AIM OF THE TASK
Needed from the data below: all lines that contain the word "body".
---*---
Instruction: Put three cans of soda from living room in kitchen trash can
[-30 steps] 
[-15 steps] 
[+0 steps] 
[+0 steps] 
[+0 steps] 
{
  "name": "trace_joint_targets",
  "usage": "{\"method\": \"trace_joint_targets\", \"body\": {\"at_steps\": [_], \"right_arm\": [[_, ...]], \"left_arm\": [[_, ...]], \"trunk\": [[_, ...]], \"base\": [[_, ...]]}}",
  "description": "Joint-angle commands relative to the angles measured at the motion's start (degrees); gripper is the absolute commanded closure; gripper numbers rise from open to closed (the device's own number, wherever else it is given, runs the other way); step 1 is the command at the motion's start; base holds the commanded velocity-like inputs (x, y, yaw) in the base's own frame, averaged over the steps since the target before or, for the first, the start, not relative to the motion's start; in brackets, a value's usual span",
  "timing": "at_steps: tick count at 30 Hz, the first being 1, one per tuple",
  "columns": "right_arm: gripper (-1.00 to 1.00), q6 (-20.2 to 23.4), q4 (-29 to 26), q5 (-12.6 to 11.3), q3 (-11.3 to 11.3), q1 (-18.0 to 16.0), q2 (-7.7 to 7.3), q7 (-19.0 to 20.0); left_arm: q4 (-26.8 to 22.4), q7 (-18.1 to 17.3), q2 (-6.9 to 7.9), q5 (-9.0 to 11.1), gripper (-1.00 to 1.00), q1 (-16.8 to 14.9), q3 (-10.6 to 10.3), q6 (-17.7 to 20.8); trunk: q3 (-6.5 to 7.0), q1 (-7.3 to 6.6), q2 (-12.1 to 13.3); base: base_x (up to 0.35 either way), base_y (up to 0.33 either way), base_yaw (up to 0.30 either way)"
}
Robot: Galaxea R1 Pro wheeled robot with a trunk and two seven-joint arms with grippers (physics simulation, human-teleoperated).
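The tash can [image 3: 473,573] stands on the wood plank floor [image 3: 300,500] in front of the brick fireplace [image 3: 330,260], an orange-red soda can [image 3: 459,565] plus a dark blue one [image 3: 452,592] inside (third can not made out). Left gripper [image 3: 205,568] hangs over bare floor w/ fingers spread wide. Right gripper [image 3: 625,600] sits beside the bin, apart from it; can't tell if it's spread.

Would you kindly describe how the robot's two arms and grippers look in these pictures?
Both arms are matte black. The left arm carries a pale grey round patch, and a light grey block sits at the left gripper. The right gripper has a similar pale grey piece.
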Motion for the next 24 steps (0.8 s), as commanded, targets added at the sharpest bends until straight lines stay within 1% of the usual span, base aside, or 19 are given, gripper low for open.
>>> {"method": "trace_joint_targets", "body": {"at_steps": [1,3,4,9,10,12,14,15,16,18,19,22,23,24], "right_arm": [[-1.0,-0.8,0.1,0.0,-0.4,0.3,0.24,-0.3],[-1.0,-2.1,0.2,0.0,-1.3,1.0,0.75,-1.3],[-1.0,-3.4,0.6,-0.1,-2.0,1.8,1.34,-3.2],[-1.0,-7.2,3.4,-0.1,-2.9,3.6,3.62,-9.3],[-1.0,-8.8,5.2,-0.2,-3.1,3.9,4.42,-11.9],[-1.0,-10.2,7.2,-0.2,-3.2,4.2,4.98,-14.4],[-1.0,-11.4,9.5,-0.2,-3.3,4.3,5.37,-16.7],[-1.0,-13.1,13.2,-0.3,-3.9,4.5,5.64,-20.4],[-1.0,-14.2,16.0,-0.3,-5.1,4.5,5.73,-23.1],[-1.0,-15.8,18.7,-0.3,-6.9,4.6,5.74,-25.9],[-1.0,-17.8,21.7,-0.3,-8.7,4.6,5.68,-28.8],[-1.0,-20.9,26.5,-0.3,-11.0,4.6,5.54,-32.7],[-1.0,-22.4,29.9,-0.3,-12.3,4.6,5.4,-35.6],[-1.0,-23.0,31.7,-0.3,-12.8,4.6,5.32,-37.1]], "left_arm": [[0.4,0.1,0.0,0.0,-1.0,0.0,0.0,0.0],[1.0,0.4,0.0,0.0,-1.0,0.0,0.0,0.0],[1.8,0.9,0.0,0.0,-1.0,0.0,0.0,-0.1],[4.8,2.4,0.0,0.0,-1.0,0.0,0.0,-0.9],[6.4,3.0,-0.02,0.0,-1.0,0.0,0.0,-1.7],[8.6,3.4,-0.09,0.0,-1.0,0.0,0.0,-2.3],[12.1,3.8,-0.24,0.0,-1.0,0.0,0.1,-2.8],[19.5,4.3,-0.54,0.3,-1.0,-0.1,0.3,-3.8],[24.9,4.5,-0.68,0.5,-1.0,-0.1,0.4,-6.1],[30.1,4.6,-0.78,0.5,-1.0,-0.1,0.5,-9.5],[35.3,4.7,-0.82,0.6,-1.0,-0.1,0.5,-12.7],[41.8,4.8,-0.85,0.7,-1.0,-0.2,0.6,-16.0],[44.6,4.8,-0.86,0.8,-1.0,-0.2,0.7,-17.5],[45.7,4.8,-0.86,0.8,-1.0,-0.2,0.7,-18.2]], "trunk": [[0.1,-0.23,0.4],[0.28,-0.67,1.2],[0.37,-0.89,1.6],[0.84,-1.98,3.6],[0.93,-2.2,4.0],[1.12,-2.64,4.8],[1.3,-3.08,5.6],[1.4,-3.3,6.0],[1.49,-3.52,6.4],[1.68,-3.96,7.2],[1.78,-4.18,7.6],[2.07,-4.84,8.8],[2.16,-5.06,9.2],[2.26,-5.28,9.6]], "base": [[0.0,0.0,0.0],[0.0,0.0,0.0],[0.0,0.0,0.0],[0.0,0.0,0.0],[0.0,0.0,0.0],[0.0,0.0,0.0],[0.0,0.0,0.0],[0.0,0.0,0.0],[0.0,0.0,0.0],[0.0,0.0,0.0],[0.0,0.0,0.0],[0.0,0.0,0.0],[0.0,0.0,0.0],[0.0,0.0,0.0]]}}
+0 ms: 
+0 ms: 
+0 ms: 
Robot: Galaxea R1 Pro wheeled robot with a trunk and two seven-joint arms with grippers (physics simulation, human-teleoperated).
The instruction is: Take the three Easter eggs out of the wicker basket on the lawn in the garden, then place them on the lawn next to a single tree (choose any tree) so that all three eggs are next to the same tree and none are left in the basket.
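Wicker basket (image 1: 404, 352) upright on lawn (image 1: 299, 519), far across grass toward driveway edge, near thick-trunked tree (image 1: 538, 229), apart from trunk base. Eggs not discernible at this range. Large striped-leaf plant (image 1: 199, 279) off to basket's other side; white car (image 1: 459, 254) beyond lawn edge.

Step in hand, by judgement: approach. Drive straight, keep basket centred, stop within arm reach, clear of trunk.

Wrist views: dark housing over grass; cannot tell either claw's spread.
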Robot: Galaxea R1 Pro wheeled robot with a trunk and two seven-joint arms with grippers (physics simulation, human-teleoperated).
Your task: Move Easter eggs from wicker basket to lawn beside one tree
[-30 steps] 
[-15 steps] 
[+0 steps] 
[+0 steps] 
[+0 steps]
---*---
TASK OUTPUT
  "usage": "{\"method\": \"trace_joint_targets\", \"body\": {\"at_steps\": [_], \"right_arm\": [[_, ...]], \"left_arm\": [[_, ...]], \"trunk\": [[_, ...]], \"base\": [[_, ...]]}}",
>>> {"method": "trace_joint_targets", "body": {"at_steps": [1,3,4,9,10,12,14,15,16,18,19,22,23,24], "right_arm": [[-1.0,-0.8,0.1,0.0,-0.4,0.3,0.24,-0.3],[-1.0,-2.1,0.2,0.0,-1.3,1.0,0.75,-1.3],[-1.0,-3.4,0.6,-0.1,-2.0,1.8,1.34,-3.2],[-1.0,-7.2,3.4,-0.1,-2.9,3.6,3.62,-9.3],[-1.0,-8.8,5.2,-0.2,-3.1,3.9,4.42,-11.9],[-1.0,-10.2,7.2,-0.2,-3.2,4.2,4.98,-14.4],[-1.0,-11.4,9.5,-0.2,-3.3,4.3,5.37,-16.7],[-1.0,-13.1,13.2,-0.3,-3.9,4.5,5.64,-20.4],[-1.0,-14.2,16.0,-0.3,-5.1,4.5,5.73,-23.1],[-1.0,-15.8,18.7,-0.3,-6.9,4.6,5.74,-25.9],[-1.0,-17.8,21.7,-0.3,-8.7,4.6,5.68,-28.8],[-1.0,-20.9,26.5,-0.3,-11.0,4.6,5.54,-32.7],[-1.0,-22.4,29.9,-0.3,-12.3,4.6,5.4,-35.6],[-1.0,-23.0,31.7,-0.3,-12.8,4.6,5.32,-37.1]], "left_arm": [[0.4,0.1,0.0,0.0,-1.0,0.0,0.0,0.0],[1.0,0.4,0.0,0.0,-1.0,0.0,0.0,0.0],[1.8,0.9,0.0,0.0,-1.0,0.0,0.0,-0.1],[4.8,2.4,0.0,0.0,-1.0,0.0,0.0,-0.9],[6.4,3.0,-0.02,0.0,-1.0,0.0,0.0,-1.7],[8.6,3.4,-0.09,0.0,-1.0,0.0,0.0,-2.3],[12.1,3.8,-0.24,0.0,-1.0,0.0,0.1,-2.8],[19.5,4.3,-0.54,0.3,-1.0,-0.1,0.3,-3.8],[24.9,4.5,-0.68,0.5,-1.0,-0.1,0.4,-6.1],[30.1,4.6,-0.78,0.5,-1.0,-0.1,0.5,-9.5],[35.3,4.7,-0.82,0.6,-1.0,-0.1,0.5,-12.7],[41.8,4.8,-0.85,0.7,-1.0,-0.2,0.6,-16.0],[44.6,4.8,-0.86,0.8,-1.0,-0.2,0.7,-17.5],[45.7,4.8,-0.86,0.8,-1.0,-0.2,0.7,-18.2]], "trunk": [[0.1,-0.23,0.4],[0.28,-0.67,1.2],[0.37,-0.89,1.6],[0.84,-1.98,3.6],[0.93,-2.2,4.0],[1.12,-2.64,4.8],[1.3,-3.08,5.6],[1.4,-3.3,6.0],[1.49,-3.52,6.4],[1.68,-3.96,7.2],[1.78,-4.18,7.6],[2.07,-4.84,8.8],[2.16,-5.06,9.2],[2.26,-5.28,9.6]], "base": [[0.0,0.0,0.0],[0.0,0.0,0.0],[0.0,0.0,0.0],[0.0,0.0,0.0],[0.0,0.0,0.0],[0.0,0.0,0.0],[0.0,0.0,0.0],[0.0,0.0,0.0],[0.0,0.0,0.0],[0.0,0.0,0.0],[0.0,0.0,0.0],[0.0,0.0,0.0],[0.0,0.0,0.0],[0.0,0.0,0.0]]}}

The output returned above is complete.